▶ **Exercise prompt**
Look through the material below. Return exactly the lines from the one with "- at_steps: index" through the one with "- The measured", both included.
━━━ Exercise data ━━━
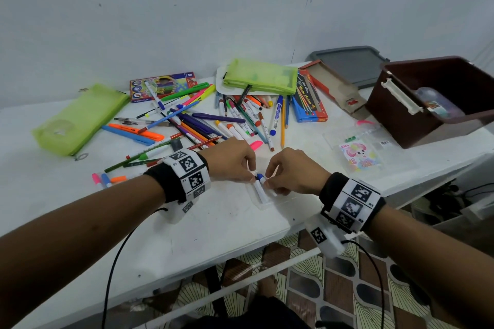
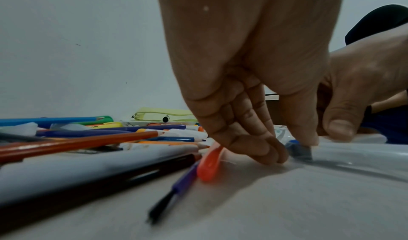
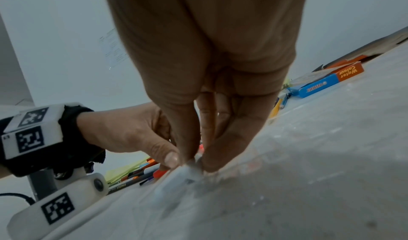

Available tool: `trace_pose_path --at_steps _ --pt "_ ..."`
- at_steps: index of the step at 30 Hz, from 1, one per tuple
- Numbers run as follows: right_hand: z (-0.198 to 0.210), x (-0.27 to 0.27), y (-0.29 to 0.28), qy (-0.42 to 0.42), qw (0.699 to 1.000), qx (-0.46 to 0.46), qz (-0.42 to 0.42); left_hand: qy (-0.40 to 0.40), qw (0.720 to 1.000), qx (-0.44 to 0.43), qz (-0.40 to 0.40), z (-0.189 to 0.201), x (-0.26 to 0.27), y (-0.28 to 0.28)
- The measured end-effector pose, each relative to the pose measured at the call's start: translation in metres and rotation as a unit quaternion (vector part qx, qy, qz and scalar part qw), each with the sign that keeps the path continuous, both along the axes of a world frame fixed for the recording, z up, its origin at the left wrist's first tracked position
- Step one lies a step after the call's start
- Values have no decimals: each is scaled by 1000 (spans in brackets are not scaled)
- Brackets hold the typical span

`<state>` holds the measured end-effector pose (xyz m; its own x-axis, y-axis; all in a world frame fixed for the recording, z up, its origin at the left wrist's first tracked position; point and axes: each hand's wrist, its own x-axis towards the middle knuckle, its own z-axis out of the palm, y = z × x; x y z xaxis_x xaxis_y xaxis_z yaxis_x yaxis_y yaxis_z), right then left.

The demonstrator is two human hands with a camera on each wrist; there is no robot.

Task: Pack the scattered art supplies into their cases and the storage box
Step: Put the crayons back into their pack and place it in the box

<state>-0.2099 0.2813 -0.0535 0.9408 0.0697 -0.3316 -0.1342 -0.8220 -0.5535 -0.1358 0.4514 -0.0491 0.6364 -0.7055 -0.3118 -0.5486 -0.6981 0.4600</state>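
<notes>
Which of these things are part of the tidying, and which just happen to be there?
Part of it: blue-capped marker that both hands pinch, left hand, right hand, clear case, green pouches, brown storage box.
Lying about: grey lid, black cable.

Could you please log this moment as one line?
left hand: holds clear pouch | right hand: pinches blue-capped marker | step: inserting

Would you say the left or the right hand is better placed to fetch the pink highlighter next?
Left, probably: the pink highlighter lies just beyond the left hand, while the right hand sits farther off, pinching the blue-capped marker.
</notes>
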Motion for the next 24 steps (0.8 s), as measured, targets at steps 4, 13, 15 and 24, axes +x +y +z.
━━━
▶ **Written reply**
- at_steps: index of the step at 30 Hz, from 1, one per tuple
- Numbers run as follows: right_hand: z (-0.198 to 0.210), x (-0.27 to 0.27), y (-0.29 to 0.28), qy (-0.42 to 0.42), qw (0.699 to 1.000), qx (-0.46 to 0.46), qz (-0.42 to 0.42); left_hand: qy (-0.40 to 0.40), qw (0.720 to 1.000), qx (-0.44 to 0.43), qz (-0.40 to 0.40), z (-0.189 to 0.201), x (-0.26 to 0.27), y (-0.28 to 0.28)
- The measured end-effector pose, each relative to the pose measured at the call's start: translation in metres and rotation as a unit quaternion (vector part qx, qy, qz and scalar part qw), each with the sign that keeps the path continuous, both along the axes of a world frame fixed for the recording, z up, its origin at the left wrist's first tracked position

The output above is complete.